• [Exercise directions]: In the records below, find the line that contains "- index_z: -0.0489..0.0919" and the line that contains "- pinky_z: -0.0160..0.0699". Set down exactly those lines and every line between them, and nothing more.

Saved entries
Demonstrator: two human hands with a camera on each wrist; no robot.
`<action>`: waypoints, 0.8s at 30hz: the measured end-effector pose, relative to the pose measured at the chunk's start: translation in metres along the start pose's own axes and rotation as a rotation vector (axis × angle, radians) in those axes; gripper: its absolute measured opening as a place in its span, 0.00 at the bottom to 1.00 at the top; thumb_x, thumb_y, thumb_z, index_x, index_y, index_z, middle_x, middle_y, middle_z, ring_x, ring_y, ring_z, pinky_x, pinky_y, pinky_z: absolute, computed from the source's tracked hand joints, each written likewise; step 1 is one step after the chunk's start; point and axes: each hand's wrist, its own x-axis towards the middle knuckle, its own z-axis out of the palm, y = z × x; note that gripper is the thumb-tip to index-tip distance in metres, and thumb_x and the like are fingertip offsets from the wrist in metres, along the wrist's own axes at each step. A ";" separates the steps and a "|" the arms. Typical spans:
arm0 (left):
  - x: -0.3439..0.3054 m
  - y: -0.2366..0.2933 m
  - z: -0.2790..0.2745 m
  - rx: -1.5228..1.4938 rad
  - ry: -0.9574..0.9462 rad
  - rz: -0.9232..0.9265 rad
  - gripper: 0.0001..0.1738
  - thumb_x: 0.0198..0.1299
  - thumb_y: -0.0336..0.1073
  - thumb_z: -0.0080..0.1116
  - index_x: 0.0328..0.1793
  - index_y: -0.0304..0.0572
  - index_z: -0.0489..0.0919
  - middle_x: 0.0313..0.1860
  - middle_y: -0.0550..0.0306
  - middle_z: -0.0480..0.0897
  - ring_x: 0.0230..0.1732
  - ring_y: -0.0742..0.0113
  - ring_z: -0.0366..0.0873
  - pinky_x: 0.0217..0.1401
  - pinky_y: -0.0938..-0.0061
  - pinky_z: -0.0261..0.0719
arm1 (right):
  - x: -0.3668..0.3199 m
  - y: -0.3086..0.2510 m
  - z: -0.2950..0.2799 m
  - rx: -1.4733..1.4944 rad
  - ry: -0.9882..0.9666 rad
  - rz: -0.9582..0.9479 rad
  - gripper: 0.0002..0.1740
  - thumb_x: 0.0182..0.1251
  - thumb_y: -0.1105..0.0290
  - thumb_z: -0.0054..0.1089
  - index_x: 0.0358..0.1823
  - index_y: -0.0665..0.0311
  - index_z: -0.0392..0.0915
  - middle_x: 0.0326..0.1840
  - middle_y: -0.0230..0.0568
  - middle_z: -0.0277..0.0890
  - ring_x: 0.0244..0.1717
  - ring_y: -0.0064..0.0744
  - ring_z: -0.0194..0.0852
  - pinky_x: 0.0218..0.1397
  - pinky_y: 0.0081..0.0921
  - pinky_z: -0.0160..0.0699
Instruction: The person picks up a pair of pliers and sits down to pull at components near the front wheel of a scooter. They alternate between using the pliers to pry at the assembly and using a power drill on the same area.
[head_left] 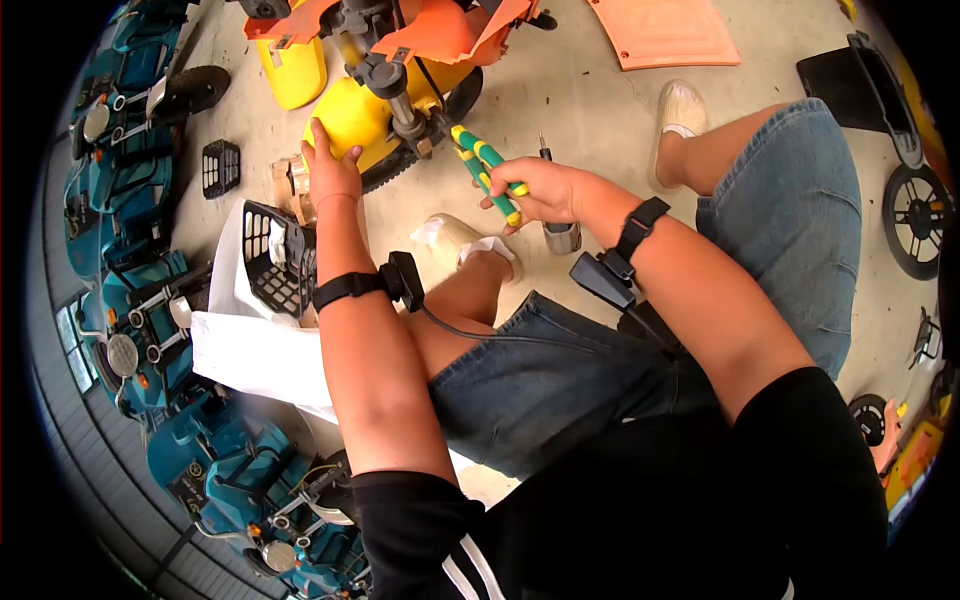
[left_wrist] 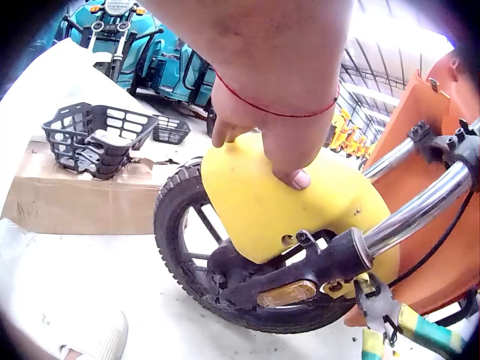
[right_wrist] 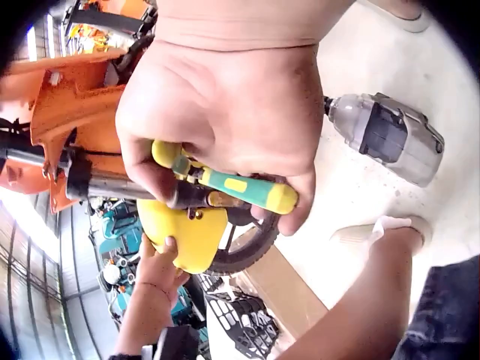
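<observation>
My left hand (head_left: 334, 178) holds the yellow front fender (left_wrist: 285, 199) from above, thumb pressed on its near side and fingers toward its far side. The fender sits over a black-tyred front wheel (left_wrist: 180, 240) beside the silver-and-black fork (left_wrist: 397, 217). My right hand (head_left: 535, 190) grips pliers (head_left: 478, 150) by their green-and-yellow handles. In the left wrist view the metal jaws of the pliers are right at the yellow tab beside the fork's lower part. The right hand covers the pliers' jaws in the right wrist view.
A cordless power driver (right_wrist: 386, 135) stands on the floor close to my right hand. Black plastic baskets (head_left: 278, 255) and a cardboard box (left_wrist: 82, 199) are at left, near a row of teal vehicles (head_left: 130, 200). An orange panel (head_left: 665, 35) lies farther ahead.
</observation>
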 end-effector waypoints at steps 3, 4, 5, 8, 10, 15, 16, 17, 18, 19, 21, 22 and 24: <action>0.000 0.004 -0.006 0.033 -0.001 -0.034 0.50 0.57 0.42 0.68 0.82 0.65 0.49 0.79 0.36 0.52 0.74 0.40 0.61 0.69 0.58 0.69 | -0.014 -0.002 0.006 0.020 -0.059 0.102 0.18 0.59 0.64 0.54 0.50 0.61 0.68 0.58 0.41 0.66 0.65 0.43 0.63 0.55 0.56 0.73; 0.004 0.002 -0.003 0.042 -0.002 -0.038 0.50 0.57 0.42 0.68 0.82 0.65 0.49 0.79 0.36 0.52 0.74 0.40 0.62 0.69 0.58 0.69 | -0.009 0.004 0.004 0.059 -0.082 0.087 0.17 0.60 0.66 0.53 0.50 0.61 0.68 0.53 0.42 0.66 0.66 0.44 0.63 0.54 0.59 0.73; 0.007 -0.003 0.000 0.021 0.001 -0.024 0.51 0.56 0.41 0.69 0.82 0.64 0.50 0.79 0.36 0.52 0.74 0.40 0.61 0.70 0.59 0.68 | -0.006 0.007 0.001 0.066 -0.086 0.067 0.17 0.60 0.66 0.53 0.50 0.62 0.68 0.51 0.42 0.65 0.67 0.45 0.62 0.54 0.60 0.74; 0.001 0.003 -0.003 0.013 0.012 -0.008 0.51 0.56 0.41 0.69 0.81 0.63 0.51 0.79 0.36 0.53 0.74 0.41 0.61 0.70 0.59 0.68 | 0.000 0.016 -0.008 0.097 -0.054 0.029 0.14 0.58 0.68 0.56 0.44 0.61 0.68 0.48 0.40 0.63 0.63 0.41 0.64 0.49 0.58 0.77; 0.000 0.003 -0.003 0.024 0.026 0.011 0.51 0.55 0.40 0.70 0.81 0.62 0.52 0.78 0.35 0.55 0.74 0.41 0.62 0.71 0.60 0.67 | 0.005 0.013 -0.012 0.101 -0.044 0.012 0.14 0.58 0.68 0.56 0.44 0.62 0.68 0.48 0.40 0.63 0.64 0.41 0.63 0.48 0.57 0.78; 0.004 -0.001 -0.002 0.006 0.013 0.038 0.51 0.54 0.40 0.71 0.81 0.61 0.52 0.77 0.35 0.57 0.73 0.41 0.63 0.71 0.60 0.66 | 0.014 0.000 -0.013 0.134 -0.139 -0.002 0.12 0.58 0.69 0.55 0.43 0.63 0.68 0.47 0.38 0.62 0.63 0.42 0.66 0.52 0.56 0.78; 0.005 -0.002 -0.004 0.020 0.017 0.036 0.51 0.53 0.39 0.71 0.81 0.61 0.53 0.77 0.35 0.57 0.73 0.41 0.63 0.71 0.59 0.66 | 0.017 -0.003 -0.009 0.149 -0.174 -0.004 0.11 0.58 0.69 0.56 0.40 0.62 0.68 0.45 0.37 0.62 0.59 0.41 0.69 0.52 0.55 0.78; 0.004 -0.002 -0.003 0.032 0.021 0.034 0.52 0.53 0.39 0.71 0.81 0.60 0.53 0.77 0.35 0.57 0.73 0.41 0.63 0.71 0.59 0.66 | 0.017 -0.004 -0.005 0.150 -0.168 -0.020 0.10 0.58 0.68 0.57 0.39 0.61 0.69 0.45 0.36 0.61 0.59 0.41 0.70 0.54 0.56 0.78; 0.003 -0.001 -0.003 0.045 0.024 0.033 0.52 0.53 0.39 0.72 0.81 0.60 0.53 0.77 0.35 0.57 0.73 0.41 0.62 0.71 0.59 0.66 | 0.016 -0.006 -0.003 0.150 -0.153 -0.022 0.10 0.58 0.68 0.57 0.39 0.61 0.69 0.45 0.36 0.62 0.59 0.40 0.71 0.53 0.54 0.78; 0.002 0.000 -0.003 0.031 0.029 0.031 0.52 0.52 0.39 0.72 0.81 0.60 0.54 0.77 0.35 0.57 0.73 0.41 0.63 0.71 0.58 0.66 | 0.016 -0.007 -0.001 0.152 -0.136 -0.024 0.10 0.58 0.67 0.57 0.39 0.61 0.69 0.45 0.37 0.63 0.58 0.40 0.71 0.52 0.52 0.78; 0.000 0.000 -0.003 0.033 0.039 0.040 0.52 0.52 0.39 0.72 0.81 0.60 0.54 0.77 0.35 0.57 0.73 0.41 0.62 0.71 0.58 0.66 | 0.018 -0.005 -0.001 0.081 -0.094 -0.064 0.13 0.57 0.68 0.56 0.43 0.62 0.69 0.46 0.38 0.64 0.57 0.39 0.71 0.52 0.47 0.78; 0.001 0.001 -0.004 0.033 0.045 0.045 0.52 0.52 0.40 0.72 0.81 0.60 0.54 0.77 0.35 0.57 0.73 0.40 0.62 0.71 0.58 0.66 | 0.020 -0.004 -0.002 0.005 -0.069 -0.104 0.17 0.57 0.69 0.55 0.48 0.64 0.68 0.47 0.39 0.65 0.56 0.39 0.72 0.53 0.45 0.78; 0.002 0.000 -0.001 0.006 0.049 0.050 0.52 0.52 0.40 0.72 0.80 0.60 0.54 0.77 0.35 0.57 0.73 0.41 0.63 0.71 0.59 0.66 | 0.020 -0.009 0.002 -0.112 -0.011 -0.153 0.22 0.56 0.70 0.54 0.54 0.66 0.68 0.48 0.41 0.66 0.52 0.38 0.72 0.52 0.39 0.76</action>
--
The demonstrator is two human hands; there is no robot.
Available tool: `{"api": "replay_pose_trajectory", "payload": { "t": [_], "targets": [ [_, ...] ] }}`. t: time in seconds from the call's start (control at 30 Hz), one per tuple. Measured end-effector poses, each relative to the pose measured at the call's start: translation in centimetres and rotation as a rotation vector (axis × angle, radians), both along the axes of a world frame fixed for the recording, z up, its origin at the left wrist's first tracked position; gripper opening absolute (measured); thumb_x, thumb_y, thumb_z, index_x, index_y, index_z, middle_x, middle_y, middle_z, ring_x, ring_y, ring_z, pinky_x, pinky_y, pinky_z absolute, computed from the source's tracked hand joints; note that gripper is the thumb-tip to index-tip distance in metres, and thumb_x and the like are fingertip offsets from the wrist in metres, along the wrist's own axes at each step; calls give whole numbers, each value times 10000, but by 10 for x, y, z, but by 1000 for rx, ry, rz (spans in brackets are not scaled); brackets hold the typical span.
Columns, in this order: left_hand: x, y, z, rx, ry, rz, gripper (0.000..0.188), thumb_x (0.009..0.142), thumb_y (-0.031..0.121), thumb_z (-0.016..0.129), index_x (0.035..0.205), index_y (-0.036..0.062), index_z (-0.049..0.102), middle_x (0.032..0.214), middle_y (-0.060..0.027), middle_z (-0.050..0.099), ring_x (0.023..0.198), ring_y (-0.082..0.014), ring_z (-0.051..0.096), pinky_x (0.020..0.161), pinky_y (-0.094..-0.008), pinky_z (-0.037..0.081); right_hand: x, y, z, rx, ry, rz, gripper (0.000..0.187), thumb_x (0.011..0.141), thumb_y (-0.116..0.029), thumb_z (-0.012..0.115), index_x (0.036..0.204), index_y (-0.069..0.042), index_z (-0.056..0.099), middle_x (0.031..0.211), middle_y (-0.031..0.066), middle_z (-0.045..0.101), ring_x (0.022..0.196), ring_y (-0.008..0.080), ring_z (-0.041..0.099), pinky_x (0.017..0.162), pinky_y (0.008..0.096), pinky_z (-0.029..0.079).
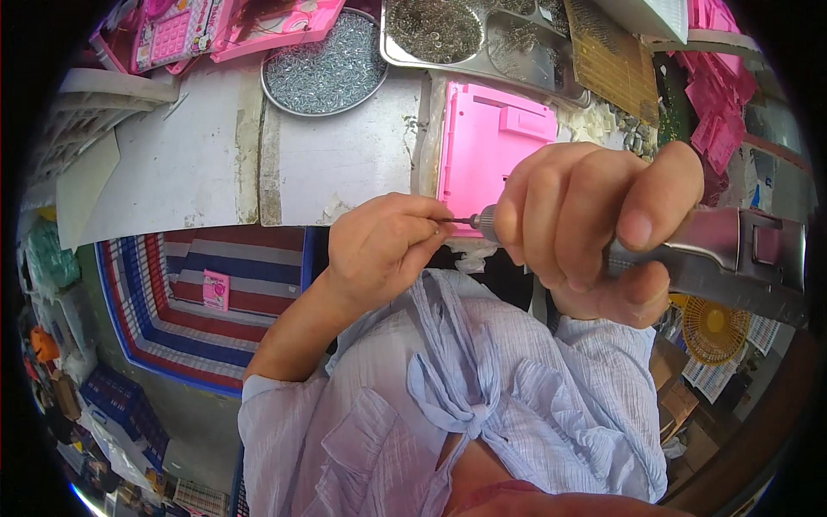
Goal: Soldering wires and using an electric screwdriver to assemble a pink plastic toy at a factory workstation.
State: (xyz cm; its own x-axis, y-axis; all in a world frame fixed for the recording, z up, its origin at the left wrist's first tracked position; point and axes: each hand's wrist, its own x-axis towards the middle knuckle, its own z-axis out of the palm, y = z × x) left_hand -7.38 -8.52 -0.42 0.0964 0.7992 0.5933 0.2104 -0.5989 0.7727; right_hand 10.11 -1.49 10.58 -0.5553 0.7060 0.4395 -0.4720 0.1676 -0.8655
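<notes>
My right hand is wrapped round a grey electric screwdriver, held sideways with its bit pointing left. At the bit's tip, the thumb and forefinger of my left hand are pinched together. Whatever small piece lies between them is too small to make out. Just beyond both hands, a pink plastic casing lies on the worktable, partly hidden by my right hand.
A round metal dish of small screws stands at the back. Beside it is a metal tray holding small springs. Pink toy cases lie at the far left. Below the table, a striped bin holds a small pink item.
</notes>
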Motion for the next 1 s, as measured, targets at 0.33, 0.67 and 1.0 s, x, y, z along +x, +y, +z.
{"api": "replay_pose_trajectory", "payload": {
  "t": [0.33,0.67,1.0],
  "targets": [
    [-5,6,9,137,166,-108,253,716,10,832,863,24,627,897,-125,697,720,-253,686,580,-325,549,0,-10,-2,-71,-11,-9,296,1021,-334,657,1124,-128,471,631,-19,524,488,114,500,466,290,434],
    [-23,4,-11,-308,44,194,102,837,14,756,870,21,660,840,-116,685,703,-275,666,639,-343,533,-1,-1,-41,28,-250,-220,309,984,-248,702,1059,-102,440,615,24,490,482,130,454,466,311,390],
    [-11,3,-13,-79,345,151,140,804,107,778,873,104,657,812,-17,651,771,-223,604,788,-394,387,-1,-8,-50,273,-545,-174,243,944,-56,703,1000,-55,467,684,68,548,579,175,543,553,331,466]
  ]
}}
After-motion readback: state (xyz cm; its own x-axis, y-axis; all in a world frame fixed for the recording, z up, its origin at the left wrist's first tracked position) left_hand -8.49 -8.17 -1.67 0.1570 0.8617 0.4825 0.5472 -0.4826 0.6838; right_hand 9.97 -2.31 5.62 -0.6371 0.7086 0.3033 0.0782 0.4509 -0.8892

• [Response box]:
  - index_z: -0.0489..0.0919
  - middle_x: 0.0313..0.1860
  - middle_y: -0.0550..0.0306
  - middle_z: -0.0480..0.0897
  - ring_x: 0.0230..0.1732
  - ring_y: -0.0742..0.0113
  - ring_z: -0.0366..0.0873
  - pinky_x: 0.0217..0.1401
  - pinky_y: -0.0938..-0.0061
  - pinky_z: -0.0261..0.0719
arm1 (right):
  - x: -0.3668..0.3199 m
  - y: -0.3086..0.2510 m
  - z: -0.2950..0.2799 m
  - rx: -1.4733..1.4944 rad
  - ry: -0.9882..0.9666 rad
  - rz: -0.9582..0.9479 rad
  - gripper: 0.0002..0.1740
  - thumb_x: 0.0182..0.1251
  - thumb_y: -0.1105..0.0290
  - thumb_z: -0.0054..0.1089
  - index_x: 0.0358..0.1823
  - index_y: -0.0665..0.0311
  - index_z: -0.0392..0.0915
  - middle_x: 0.0326..0.1840
  - middle_y: -0.0230..0.0568
  - middle_z: -0.0277..0.0890
  - ring_x: 0.0244..0.1717
  - ring_y: -0.0064..0.0744
  - ring_z: -0.0194..0.0852
  - pinky_x: 0.0218..0.1397
  - pinky_y: 0.0081..0.0921
  - pinky_z: -0.0160..0.0699

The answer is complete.